6.3.4. Représentations versus pratiques : les
éleveurs et leurs troupeaux à l'épreuve du terrain
Divers travaux décrivent la chaîne de
pâturage annuelle et permettent de suivre les différents milieux
que les troupeaux occupent au fil de l'année. Les spécialistes
qui se sont intéressés à la question (Guillaud, 1994 ;
Daget & Godron, 1995 ; Kagoné, 2000 ; Petit, 2000a ; Diallo, 2006 ;
Kièma S., 2007 ; Dongmo, 2009 ; Vall & Diallo, 2009) montrent qu'en
saison pluvieuse (Ndungu / Ku siagu) les éleveurs se replient
sur les hauteurs, en particulier
collines mais aussi plateaux et hauts glacis aux sols peu
profonds, endroits généralement bien secs aux sols fermes et
incultes. Ils évitent ainsi des risques notamment sanitaires
(pathologies et accidents mécaniques) liés à
l'humidité et des risques de conflits liés aux
dégâts champêtres éventuels. Dès que ces
risques commencent à diminuer du fait de la cessation des pluies et / ou
de la récolte des cultures, les éleveurs commencent à
descendre avec leurs troupeaux en direction des parties des terroirs les plus
basses (plateaux et plaines susceptibles de regorger de l'eau ou de permettre
d'en rechercher (puisards) en saison sèche chaude ou saison de soudure
(Ceedu & Kotoga / Ku tontogu & A sakoana).

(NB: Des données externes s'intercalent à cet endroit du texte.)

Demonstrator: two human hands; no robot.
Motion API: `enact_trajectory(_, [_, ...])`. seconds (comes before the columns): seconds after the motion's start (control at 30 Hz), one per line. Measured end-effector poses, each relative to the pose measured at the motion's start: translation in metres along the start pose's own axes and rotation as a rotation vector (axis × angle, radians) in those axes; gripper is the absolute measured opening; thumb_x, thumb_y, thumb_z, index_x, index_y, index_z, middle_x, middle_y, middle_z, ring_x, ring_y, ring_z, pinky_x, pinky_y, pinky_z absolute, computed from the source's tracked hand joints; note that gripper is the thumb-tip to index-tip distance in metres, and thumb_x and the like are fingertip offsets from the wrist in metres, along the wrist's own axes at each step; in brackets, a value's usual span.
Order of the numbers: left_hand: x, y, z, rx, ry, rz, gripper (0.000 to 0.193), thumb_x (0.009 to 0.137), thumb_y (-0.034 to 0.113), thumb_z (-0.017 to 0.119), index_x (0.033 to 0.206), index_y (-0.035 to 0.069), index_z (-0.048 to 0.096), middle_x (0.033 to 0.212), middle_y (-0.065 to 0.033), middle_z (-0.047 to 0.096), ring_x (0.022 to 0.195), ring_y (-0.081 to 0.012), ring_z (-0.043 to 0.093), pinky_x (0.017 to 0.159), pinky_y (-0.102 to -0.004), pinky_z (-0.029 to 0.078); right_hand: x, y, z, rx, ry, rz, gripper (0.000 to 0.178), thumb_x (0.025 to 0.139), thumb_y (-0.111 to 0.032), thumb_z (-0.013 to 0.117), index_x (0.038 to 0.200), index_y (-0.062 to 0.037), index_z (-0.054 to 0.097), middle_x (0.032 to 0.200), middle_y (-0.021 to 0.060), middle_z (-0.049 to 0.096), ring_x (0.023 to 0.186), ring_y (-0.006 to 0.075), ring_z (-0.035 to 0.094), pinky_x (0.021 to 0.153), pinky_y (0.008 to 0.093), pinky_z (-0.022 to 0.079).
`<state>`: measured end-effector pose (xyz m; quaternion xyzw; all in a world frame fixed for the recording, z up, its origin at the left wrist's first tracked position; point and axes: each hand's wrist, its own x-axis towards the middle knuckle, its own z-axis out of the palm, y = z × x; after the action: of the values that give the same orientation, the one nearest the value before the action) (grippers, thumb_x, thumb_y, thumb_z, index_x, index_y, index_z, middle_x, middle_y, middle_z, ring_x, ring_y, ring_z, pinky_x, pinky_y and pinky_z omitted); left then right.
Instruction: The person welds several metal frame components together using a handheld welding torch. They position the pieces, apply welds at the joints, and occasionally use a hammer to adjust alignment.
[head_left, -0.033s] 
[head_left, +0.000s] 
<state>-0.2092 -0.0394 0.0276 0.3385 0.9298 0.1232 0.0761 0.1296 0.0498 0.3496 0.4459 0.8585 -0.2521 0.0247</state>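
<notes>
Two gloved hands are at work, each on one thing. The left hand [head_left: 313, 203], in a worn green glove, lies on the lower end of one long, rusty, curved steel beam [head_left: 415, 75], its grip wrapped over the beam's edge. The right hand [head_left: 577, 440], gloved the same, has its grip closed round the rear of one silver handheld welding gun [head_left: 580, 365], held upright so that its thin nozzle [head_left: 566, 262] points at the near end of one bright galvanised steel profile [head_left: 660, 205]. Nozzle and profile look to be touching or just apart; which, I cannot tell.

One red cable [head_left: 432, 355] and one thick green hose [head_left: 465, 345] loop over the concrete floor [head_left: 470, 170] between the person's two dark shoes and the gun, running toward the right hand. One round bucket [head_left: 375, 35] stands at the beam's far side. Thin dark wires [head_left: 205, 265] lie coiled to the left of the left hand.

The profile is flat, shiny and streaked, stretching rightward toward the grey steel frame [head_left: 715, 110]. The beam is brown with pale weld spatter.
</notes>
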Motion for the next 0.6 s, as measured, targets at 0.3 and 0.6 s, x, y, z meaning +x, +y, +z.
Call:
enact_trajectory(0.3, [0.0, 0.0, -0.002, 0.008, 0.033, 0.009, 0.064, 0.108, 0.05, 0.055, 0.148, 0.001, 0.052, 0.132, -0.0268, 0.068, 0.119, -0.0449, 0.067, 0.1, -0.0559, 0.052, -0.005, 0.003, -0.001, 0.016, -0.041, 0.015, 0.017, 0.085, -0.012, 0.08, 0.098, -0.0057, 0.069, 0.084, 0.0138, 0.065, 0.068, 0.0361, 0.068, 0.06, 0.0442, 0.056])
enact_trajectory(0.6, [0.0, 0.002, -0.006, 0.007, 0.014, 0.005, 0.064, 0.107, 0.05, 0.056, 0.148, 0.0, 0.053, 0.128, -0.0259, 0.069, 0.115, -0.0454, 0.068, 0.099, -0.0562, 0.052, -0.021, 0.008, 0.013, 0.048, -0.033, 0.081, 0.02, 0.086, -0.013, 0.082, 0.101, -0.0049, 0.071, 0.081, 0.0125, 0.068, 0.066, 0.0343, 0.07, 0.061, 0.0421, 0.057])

En début de saison sèche (Dabunde), la vaine
pâture va maintenir pendant un bon moment les troupeaux sur les zones
cultivées (UPP5 et aussi UPP3 et UPP1). Lorsque la saison « de
soudure » arrive, les unités pastorales sont toutes appauvries en
fourrage et la plupart en eau. Les milieux pouvant proposer de l'eau ou
permettant d'en rechercher par le creusage de puisards (Mbundu en
langue peule) deviennent alors importants. Par ailleurs, les premières
pluies (pendant Kotoga-Korse / A sakoana), vont occasionner
l'émergence de jeunes pousses d'adventices très
recherchées sur ces milieux cultivés et qui vont y attirer les
troupeaux (Petit, 2000a).
Ce schéma général, qui est pratiquement
celui que nous avons pu reconstituer théoriquement en focus group avec
nos éleveurs (voir représentations ; figures VI-12a &
VI-13a), est respecté dans la plupart des circuits que nous avons
enregistrés. Quelques ajustements révèlent des situations
particulières locales relatives à la conformation du terrain, aux
pratiques et à la personnalité du bouvier.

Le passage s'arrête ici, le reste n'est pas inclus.